3. Gyroscope:  Starting with the iPhone 4, 4th Gen. iPod touch, and iPad 2 there's another sensor: a three-axis gyroscope. When combining the gyroscope with the accelerometer, this combo gives these devices six axes on which it can operate. This is designed to make the devices more sensitive, responsive and powerful for gaming, allowing them to react based on how the devices are held and moved.

4. Ambient Light sensor:  This determines how much light is available in the area surrounding the smartphone and automatically adjusts the brightness of the screen in order to conserve battery life and to calibrate the screen to ease eye strain.

5. Compass:  This sensor is used with the device's GPS and other location awareness features to help determine your smartphone's location, which direction it's facing, and to get you where you're going.

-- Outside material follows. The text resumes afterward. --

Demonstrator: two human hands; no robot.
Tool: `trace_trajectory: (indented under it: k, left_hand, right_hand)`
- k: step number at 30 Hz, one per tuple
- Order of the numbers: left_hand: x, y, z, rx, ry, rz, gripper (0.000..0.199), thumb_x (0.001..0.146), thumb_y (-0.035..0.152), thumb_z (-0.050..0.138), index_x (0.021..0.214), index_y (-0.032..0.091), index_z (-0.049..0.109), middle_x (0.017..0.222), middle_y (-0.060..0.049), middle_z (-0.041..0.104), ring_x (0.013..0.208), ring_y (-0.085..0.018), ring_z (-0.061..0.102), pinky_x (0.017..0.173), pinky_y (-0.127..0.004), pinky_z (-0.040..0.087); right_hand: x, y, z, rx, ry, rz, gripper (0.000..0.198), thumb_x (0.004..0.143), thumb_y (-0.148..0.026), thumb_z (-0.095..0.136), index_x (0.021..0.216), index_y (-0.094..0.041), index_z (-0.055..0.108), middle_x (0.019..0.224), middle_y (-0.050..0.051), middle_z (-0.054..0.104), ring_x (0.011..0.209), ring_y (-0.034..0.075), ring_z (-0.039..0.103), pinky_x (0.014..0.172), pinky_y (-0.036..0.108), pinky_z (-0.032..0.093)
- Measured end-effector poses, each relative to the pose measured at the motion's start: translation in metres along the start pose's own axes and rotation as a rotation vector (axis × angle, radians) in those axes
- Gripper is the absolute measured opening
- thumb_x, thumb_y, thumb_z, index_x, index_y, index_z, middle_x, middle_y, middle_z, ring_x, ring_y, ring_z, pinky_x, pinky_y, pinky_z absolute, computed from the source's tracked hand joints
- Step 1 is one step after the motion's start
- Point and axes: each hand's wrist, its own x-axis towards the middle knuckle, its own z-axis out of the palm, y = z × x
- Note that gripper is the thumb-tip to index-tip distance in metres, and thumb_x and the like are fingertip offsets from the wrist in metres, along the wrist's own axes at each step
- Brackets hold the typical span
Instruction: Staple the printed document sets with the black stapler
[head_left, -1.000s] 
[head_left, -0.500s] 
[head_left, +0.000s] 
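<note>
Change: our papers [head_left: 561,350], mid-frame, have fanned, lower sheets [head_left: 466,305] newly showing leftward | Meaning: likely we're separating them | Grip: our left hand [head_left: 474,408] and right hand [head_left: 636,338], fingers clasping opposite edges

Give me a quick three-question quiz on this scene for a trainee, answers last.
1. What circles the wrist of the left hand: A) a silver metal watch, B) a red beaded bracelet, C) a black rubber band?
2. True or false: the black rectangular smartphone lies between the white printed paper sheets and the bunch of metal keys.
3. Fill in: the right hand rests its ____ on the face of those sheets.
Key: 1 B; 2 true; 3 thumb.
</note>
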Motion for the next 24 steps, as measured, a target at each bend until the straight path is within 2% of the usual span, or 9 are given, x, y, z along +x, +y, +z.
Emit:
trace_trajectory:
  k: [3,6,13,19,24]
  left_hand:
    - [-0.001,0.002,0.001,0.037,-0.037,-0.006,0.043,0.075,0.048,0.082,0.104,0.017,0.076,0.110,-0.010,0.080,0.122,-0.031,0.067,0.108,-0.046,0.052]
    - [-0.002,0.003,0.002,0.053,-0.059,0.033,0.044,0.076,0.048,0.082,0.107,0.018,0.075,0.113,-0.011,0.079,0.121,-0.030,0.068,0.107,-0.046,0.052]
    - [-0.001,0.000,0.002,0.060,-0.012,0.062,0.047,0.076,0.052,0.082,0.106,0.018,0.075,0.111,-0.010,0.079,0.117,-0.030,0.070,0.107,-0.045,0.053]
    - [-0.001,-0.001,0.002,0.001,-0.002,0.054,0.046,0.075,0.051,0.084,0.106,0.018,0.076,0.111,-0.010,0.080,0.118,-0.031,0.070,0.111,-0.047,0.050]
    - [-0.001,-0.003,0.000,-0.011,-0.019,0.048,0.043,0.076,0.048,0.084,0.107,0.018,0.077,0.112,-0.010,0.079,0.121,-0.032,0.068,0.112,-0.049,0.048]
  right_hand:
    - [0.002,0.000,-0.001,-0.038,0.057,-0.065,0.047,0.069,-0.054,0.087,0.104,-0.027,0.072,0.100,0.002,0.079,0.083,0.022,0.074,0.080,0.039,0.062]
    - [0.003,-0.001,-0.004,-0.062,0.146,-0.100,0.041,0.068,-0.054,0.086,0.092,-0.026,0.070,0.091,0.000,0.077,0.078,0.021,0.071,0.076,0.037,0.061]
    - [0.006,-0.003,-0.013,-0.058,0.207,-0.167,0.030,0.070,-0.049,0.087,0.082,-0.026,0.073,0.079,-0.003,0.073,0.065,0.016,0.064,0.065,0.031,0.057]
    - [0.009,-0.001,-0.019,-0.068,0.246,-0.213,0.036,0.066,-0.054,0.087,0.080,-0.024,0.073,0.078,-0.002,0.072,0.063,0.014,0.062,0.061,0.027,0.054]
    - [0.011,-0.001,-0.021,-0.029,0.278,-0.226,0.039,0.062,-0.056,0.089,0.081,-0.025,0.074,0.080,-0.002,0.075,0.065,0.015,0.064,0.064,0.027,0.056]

6. Barometer:  Barometers assess air pressure to help, in part, to determine altitude. This sensor is used for location and directions features: It can help determine the more precise location of your device.

7. Touch ID:  A thumbprint sensor embedded in the Home button lets you secure access to your device with your biometric data. It can also be used to authorize purchases and to unlock apps.

8. Face ID:  Introduced with the iPhone X, Face ID uses a complex system to identify a person's face to provide secure authentication to both the device and to services including Apple Pay.